Le Berceau de la littérature française: Medieval Literature as Storytelling in Nineteenth-Century France
Published online by Cambridge University Press: 17 June 2021
Summary
Predominantly literate societies have tended to trivialize oral storytelling, dismissing it as a genre belonging to children and the underprivileged, those without the political or intellectual means to record their narratives for posterity. Such attitudes have often resulted in the infantilization of populations that rely largely on oral traditions, despite the complexity and sophistication of their narrative structures and mnemonic systems. This was as evident in British explorers’ disdain for the orally transmitted stories of India and Africa as it was in Caribbean plantation owners’ condescension toward slaves and their ‘childish’ storytelling circles. Within France, such prejudices extended to ‘primitive’ peasants whose stories were thought to stem from an oral tradition unbroken since the Middle Ages, their voices chronicled in nineteenth-century texts such as George Sand's romans champêtres, considered the perfect material to read out loud to French children, along with works from the popular Bibliothèque bleue series which specialized in textual retellings of medieval stories.

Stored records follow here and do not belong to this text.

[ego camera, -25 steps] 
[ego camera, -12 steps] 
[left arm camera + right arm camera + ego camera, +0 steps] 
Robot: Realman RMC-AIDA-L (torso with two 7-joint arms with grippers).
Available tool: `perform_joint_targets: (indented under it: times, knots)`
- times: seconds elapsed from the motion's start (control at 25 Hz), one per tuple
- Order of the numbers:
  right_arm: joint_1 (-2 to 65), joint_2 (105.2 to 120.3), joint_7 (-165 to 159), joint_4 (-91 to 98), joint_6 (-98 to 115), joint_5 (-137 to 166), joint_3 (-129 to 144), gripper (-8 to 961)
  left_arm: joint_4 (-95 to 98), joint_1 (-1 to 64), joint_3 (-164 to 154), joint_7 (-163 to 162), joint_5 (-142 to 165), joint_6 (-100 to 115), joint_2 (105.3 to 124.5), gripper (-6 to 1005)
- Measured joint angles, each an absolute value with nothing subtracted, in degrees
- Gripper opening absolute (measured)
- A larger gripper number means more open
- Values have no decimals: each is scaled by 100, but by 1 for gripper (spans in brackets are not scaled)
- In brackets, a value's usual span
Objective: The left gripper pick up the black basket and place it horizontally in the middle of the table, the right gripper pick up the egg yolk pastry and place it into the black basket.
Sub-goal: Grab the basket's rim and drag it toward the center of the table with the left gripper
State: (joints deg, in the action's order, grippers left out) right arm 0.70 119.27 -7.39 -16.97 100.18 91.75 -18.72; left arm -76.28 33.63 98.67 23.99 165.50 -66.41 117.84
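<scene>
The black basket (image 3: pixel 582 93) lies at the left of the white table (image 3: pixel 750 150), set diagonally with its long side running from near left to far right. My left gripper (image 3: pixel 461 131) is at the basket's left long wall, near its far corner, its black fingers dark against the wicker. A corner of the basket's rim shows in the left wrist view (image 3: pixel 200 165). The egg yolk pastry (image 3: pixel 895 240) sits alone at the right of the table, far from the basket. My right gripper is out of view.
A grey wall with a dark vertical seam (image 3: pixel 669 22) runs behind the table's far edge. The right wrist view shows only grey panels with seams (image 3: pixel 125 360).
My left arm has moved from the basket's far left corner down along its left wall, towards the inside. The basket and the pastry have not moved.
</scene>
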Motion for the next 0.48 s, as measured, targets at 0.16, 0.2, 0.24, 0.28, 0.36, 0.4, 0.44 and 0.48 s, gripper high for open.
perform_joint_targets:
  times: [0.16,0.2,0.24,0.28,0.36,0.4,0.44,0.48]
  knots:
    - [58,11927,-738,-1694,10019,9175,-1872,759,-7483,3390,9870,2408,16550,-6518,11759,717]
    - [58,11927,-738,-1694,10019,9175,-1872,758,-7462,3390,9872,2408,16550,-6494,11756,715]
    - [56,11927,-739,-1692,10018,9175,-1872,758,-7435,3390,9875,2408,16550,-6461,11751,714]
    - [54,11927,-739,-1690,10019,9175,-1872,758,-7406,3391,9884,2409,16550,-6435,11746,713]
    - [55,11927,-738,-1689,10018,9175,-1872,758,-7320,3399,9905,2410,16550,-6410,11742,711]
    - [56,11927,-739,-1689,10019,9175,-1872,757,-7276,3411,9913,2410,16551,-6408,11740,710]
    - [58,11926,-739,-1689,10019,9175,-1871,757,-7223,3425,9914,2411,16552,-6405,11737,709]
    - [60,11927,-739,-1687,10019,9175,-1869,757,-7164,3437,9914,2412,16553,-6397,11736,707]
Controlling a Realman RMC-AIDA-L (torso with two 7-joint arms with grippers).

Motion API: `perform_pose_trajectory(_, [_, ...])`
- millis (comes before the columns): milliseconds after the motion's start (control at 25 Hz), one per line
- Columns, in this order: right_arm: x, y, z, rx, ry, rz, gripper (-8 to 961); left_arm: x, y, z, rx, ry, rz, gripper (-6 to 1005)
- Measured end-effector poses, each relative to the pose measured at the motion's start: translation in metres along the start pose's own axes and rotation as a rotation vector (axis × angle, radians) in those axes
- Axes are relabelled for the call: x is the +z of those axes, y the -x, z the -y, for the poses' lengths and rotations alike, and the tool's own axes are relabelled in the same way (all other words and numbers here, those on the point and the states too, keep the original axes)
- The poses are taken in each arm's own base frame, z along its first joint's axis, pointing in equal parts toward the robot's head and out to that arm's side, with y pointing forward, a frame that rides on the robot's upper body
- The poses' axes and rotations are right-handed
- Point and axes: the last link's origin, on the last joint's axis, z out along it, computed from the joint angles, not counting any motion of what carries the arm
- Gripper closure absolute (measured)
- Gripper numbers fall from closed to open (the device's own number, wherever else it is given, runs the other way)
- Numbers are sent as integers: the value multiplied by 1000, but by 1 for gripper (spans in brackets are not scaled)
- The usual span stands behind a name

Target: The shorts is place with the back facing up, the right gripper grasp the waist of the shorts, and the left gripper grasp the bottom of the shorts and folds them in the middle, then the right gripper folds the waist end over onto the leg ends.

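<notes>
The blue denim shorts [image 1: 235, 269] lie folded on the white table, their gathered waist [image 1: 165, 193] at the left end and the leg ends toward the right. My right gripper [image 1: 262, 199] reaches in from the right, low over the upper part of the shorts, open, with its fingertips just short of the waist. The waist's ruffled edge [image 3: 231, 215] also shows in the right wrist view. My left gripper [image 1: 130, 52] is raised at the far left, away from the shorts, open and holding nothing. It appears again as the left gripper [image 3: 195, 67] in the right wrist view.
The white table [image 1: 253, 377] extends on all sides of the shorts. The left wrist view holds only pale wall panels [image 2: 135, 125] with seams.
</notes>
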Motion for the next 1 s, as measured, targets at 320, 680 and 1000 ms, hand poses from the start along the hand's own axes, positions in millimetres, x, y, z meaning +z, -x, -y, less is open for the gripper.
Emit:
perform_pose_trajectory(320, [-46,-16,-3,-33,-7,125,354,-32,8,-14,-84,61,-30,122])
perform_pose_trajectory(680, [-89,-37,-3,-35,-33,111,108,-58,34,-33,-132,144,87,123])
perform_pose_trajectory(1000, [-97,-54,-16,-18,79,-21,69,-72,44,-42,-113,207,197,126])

While much scholarship has been devoted to the marginalization of nonliterate cultures during the colonial period (both inside and outside of France), less attention has been paid to the ways in which the same biases were at play in nineteenth-century characterizations of the European Middle Ages. This essay explores the double standard applied to medieval texts in the nineteenth century, just as scholars were establishing what would become the canonical works of French literature. Orally recounting the content of medieval texts in modern French was deemed enriching for children and the illiterate, yet the same stories presented textually to adults (in Old French or in modern translation) disqualified them as ‘literature’ because of the alleged stylistic deficiencies of Old and Middle French, characterized as childish bégaiements or balbutiements (stuttering or stammering).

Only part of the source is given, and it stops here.